Несколько прихожан, видя непривычную для места эмоциональность, невольно приблизились.
«Что ей нужно-то? Тише, тише…», «А в чем дело?» – послышались голоса.
– Видно, горе какое… – отвечала старушке женщина лет пятидесяти.
– Да какое горе! Книгу ищет… Книга пропала.
– С алтаря, что ль?
– Батюшка говорит, украли…
– Убереги… матушка пресвятая…
Меж тем, Елена взволнованно и путано пыталась рассказать то, чего быть просто не могло.
– Уж не знаю, как и верить-то, – священник исподлобья смотрел на нее. – Коли так… Беда с людьми, беда… с храма тащут. – Он вздохнул, глянул еще раз на женщину и добавил: – Ступай с миром… так-то оно лучше будет… а господь управит…
Отец Боян был расстроен. В тот момент служка, что торговала свечами, затворив прилавок, подошла к ним и глянула на священника, прося разрешения вступить в разговор:
– А ведь не она это, батюшка…
Настоятель строго посмотрел на помощницу.
– Та суетная какая-то… Как зашла – не перекрестилась, я сразу подметила – не за тем пожаловала. Косыночку-то ей предложила, так дернулась, зыркнула по-бесовски этак… надерзила. Батюшки ты мой, думаю… Однакось, надела… стоит, озирается, а сама спрашивает: как до Ленинградского добраться? Будто в справку зашла. Ей богу, первый раз такую видела… сразу не понравилась. Ни кротости, ни смирения. Одно слово… ох, прости господи… – женщина удержалась, тоже перекрестилась и повернулась к Елене:
– А книга-то, зачем вам?
– Это Адрес-календарь императрицы Марии Александровны… понимаете, книга нужна на время… там… там… – и вдруг взяла стоявшую за руку, – как вы сказали?! До Ленинградского?! А сегодня… сегодня какой день?

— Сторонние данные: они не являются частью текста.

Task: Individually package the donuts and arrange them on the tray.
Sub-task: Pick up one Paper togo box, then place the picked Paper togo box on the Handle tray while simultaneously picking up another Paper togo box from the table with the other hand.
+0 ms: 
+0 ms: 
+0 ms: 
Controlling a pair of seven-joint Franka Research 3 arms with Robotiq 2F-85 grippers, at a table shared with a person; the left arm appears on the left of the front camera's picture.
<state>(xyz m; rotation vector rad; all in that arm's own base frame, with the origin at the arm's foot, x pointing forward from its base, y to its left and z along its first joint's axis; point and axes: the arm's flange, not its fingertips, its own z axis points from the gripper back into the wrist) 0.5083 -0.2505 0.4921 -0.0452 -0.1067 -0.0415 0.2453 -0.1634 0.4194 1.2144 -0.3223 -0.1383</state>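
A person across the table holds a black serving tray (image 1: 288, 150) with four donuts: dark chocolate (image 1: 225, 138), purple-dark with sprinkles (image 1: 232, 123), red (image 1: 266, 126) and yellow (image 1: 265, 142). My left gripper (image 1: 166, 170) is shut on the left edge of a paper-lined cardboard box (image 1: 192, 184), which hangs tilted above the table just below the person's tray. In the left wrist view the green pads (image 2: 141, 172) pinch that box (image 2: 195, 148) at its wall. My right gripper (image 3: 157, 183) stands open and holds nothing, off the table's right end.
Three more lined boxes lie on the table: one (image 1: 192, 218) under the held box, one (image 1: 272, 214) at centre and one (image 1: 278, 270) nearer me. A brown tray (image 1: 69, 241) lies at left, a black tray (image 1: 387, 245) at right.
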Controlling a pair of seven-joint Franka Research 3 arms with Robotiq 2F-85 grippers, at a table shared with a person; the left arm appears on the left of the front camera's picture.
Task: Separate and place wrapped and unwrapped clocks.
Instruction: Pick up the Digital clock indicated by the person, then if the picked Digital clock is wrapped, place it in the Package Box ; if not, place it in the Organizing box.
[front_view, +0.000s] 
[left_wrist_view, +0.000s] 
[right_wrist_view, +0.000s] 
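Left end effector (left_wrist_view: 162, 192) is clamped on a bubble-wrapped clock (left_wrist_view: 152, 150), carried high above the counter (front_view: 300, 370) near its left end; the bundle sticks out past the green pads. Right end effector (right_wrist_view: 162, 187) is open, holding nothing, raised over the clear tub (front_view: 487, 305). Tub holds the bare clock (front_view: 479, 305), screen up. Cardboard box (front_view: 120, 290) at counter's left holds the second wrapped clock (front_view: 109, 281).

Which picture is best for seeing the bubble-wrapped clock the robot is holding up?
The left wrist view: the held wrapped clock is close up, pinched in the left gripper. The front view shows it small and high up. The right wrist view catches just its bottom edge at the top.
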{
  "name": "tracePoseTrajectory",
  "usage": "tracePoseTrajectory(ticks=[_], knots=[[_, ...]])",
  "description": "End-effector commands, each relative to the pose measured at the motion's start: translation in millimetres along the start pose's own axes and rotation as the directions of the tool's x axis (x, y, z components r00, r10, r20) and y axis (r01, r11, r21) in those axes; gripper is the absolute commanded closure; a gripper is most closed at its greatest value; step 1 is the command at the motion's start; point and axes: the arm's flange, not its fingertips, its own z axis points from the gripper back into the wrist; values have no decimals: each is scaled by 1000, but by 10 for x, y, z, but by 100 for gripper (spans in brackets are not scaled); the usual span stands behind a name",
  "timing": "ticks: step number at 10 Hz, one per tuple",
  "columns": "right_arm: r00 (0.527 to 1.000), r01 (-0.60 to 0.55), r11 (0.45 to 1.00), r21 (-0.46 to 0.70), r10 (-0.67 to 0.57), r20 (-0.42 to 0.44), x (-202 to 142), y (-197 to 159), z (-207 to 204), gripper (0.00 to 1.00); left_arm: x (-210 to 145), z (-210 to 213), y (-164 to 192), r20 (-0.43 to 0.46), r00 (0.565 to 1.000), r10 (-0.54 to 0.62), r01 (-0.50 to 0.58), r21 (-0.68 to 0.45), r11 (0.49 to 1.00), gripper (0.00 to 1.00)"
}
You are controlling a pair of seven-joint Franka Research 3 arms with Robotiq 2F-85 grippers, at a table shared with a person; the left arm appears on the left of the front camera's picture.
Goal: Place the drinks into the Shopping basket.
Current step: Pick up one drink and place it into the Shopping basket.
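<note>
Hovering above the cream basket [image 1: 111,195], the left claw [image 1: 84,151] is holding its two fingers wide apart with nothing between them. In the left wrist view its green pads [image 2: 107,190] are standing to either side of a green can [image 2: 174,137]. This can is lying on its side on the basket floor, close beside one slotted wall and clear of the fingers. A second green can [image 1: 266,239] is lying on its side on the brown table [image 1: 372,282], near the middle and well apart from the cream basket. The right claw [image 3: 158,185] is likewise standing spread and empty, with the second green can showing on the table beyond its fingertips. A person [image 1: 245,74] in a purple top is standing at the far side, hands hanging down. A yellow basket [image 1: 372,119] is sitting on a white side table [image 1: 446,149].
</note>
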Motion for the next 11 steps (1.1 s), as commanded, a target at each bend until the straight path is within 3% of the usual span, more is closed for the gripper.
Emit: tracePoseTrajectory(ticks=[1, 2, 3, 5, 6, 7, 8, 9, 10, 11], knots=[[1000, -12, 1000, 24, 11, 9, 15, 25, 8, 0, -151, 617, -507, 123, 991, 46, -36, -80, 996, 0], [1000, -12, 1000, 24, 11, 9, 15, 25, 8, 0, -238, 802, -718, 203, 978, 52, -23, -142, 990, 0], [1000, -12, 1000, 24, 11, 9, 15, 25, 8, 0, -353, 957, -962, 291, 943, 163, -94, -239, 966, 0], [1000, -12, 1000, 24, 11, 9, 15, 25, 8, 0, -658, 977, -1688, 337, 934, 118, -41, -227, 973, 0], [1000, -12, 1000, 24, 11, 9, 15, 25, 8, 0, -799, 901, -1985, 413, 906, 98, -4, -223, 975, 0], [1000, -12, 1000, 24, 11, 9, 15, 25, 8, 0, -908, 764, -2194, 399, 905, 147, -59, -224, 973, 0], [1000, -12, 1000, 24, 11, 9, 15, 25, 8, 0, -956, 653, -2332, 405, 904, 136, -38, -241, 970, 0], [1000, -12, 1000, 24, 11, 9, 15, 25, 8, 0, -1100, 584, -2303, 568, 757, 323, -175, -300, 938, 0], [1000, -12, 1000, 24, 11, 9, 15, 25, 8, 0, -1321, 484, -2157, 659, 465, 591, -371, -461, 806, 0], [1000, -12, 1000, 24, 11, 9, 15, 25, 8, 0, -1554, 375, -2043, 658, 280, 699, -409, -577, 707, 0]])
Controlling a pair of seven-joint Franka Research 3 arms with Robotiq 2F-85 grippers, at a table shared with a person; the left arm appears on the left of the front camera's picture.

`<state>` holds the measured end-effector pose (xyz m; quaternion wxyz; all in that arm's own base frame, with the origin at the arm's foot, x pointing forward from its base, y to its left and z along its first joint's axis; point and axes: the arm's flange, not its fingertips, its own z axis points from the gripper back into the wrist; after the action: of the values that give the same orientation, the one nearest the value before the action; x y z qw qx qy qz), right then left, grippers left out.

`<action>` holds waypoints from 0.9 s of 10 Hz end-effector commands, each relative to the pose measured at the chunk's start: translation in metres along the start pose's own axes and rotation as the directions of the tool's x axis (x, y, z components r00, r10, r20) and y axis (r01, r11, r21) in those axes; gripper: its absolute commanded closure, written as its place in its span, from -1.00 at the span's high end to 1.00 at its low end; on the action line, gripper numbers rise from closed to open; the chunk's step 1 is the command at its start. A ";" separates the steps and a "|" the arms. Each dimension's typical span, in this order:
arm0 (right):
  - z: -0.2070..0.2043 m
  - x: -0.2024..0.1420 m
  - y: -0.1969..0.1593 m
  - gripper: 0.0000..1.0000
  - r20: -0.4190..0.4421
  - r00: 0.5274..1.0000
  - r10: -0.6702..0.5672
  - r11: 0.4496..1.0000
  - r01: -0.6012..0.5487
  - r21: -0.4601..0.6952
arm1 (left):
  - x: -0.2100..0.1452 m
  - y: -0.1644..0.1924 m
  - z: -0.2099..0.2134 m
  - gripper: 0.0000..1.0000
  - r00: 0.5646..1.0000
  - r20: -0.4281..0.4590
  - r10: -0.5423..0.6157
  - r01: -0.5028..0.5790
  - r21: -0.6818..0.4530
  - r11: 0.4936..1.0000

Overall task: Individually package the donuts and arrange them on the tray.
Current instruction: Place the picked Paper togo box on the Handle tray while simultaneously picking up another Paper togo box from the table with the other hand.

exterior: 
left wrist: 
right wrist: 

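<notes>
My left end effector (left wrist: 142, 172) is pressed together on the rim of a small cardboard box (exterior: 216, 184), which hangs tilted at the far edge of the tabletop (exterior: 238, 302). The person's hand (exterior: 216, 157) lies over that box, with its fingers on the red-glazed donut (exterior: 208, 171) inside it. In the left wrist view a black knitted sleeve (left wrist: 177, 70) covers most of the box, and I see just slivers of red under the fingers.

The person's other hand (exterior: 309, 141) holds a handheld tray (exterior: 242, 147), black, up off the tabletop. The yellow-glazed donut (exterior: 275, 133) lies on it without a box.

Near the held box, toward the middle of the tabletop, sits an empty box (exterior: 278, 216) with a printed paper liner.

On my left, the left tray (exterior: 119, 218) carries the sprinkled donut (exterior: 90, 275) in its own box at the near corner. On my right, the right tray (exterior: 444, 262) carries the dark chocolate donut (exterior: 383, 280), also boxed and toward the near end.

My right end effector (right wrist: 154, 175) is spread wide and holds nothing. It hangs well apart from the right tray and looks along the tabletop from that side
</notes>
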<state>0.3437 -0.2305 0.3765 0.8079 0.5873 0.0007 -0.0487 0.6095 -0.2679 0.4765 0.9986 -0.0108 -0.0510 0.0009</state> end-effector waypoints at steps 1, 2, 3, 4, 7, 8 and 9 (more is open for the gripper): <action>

– Понедельник. Да вам-то что за горе?
– Горе, горе у меня! Понимаете, горе! – запричитала Елена, собирая все нити, все концы в одну мысль.
– Так и спросите Иван Логиновича[7], – видя отчаяние незнакомки и не понимая причины, женщина смотрела на батюшку, ища поддержки, – часа три как ушел, успокаивал. Говорит, поди, не одна сохранилась-то. Разве что залистанная, старая…
– Ну, какой Иван Логинович, он же нумизмат, – настоятель развел руками. – В суете, весь день в суете, – он повернулся на шум у дверей: несколько человек, мешая друг другу, обступили девушку с ребенком на руках. – Да и крестины готовить пора… распорядись, Васильевна… Храни тебя господь, – он перекрестил Елену, сожалея о растаявшей надежде, и направился вглубь храма.
– А вы спросите, спросите – они друг дружку-то все знают, – негромко сказала женщина, не спрашивая больше не о чем. – Он здесь, в квартале… недалёко, пойдемте, – и кивнула в сторону стойки, – адресок вам дам. А человек он приличный… редкой чистоты человек. Только поторопитесь… дел, говорил, много.
– Да понимаете… мне нужна именно та… и времени у меня сегодня, только сегодня, – дрожащим голосом повторяла незнакомка, протягивая руку за листочком.